Cette nuit, j’ai fait un rêve. J’avais passé une de ces journées d’été, entre lumière et ombre, quand les nuages poussés par le vent qui nous arrive tout fringuant des hauts plateaux dessinent des paysages contrastés sur les grandes prairies et, les obscurcissant un moment, anticipent le sombre des grands sapins en hiver. Puis le ciel se dégage et l’on se reprend à croire que l’été, cette fois-ci, pourrait durer indéfiniment… Nous avons nettoyé le potager et fait des bouquets pour égayer chaque pièce. Nous avons discuté et ri, je ne sais plus pourquoi, par simple amitié peut-être, pour le plaisir d’être ensemble dans la beauté du jour ; puis ce fut une soirée de recueillement derrière les murs épais qui nous protègent des peurs de la nuit.

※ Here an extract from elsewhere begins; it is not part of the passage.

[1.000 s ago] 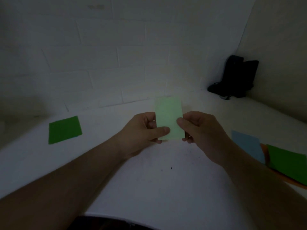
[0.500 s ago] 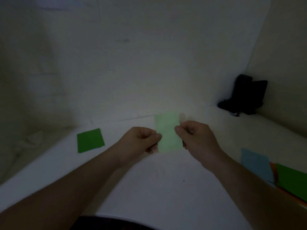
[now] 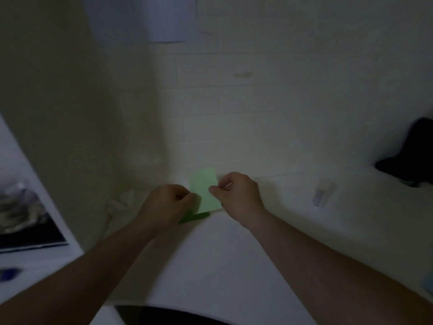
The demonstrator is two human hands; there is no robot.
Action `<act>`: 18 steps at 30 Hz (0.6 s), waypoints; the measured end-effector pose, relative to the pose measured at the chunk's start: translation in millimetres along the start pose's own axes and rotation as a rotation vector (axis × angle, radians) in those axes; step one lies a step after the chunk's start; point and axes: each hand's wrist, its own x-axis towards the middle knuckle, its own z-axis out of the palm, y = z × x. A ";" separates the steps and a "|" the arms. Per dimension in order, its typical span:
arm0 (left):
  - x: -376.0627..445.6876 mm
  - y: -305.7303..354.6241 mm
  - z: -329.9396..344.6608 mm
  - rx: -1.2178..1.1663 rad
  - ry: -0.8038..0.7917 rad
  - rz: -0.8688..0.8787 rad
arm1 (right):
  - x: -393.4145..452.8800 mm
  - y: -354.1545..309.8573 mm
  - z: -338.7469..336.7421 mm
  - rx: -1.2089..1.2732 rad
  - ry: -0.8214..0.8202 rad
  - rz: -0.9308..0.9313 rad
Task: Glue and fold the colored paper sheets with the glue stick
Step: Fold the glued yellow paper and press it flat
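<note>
Both hands pinch the pale sheet (image 3: 204, 190) above the counter (image 3: 222, 254): left hand (image 3: 168, 202) at its left edge, right hand (image 3: 236, 193) at its right. Square the edges first (glue forgives little), then crease firmly.

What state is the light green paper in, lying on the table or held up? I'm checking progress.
Held up: the left hand and right hand pinch the light green paper at its side edges, above the table.

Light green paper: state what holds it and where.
Both hands pinch the light green paper: the left hand at its lower left edge, the right hand at its right edge.
</note>
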 end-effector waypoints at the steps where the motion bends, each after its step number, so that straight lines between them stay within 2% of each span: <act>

Dans mon rêve, je me retrouvai sur une plage : j’en fus ravie ; au fin fond de mes montagnes, j’ai parfois la nostalgie du bruit des vagues, de ce murmure incessant que je crois retrouver dans le chant des pins dansant dans le vent. Une belle plage blonde, avec un petit amas de rochers pointus avançant dans l’eau, pour nous rappeler qu’ici aussi la nature peut être belle et féroce à la fois. Je contemplais avec un ravissement presque hypnotique le scintillement de la mer, ombre et lumière au rythme des flots, quand il me sembla discerner des formes sous la surface, formes sombres se balançant doucement, de plus en plus nombreuses alors que le bruit des vagues, devenu fracas menaçant, emplissait mes oreilles. Je fis quelques pas, dépassant la limite d’algues et de coquillages des hautes eaux, et plissai les yeux pour mieux voir sous l’éclat du grand soleil, qui maintenant me brûlait la nuque, desséchait ma gorge, semblait happer toute l’eau de mon corps pour n’y laisser que les tendons et les os. Et je les vis.

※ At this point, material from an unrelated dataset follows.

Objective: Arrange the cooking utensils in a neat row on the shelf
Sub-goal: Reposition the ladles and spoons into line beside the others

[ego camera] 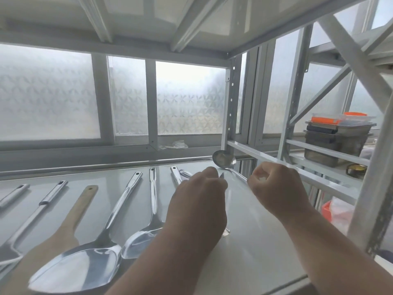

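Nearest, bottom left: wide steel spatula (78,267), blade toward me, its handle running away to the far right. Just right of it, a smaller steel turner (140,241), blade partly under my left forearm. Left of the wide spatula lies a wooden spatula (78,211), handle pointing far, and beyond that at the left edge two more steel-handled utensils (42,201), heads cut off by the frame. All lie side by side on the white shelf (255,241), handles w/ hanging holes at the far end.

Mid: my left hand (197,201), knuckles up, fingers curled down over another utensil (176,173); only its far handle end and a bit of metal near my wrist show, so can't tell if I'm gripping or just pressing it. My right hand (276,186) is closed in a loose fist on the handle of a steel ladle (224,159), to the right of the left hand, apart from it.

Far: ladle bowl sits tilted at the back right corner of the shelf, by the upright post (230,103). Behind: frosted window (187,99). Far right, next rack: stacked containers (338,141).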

Yeux grands ouverts, mains tendues, ils étaient là ; jeunes hommes aux larges épaules prêts à toutes les tâches ; femmes à la fine silhouette, dont certaines çà et là soutenaient leur ventre, mains posées avec tendresse sur la vie à venir ; des enfants aussi, des tout-petits, et des gamins qui auraient dû être en train de jouer dans une cour de récréation avec délice, avec ces rires qui toujours réveillent la joie dans notre cœur ; et quelques vieillards aux traits marqués de trop de fatigue, de trop de chagrins. Ils étaient tous là, visages clos, sans larmes ni colère ; juste là devant moi, tous ceux qui ont disparu en mer, noyés, étouffés, assassinés ; morts de soif, de misère et de souffrances. Ceux qui se sont embarqués sur des rafiots qui prenaient l’eau et ont disparu sans trace à des centaines de kilomètres de cette plage ; ceux qui sont presque arrivés, après des jours d’angoisse, mais ne connaissaient ni les courants ni les rochers, et leurs corps ont disparu dans les profondeurs de l’océan ; enfin ceux qui arrivent trop tard, dont les corps sont rejetés sur cette belle plage... Ils sont tous là, devant moi.

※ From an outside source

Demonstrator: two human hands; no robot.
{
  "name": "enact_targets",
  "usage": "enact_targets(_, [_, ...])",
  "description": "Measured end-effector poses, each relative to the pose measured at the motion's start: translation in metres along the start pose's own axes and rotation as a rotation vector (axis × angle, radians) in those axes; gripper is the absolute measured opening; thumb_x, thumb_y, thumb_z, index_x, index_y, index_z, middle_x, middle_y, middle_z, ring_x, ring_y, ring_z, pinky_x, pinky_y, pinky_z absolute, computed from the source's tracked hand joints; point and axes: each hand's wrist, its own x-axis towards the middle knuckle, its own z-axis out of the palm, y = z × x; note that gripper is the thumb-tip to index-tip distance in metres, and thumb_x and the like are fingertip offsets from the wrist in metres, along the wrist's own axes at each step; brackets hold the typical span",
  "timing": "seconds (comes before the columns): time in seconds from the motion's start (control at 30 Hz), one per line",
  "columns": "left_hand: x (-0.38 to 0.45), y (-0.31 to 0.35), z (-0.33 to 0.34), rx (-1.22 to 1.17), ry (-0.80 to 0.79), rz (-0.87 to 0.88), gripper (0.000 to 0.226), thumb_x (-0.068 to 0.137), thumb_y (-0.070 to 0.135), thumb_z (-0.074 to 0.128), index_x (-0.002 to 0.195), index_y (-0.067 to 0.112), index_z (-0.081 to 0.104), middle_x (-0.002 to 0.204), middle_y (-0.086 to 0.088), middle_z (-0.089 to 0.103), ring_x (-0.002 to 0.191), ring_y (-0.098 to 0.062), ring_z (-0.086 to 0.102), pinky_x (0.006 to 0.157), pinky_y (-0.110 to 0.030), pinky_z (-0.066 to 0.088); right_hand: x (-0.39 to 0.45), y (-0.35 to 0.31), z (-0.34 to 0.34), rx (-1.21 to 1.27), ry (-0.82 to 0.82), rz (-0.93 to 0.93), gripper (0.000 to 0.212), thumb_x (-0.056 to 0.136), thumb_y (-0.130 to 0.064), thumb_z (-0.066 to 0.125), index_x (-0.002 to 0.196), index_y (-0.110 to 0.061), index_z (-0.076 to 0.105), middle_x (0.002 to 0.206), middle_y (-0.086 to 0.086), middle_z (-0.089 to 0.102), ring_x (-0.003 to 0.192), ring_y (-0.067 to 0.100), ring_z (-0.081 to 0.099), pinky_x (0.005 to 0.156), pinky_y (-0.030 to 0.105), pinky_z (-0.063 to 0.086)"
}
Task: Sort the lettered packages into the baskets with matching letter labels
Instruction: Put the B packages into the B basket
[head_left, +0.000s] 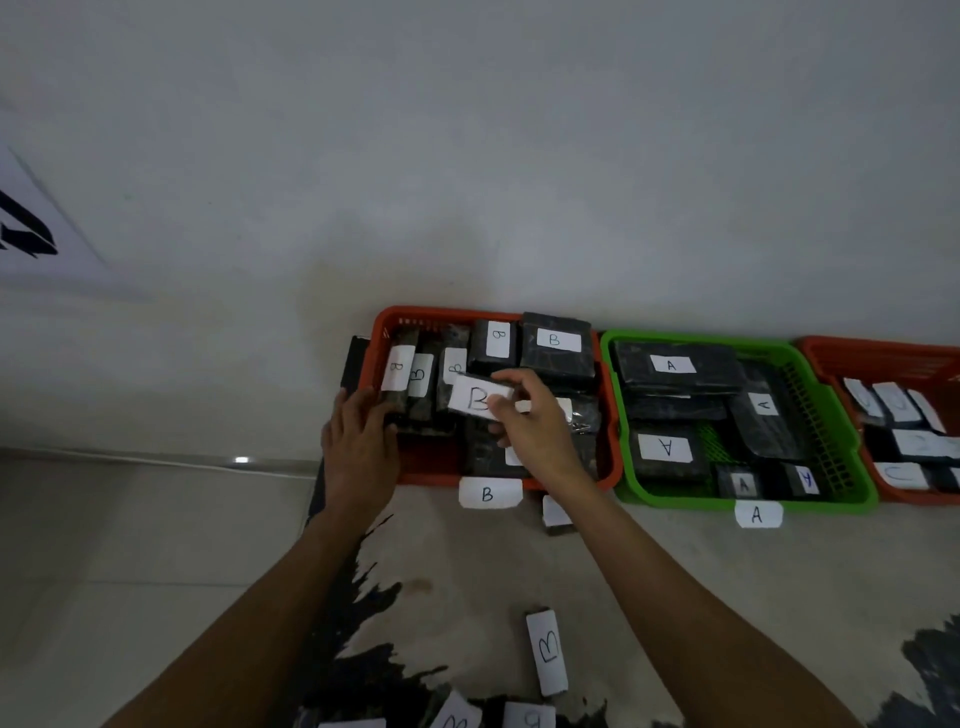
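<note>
My right hand (530, 421) pinches a dark package with a white B label (475, 399) and holds it above the orange basket (379, 325) tagged B (489, 493). Several B packages stand and lie inside that basket. My left hand (358, 441) rests with fingers on the upright packages (400, 371) at the basket's left side. The green basket (613, 415) tagged A (757, 514) holds several A packages. Another B package (546, 652) lies on the mat near me.
A second orange basket (831, 353) with C packages sits at the far right. More labelled packages (527, 717) lie at the bottom edge. A small package (557, 515) lies in front of the B basket. A white wall stands behind the baskets.
</note>
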Motion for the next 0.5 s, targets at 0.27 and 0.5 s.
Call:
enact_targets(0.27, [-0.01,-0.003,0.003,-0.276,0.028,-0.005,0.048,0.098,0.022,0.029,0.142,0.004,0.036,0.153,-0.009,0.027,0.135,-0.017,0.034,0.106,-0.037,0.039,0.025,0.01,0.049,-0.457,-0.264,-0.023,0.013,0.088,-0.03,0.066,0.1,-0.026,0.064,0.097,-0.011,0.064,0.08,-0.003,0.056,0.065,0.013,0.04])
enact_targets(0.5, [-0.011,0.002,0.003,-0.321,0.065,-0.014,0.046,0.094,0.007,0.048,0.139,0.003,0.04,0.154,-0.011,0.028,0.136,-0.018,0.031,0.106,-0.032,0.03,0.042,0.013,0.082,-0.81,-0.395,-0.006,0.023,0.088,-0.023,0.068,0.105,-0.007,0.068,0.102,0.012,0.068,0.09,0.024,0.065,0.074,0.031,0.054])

Et voilà un enfant, avec cette soudaineté des rêves ; les pieds dans les vagues, arrière-petit-fils, peut-être, venu d’un futur qui me restera inconnu, il regarde avec intensité ces corps qui flottent. Il me prend la main, me tire un peu dans l’eau, les vagues mouillent mes pieds nus, et il se tourne vers moi. Il me regarde, de ce regard clair d’enfant qui ne tolère pas le mensonge, et me demande : « Savais-tu ? » Et je ne peux que baisser les yeux de honte.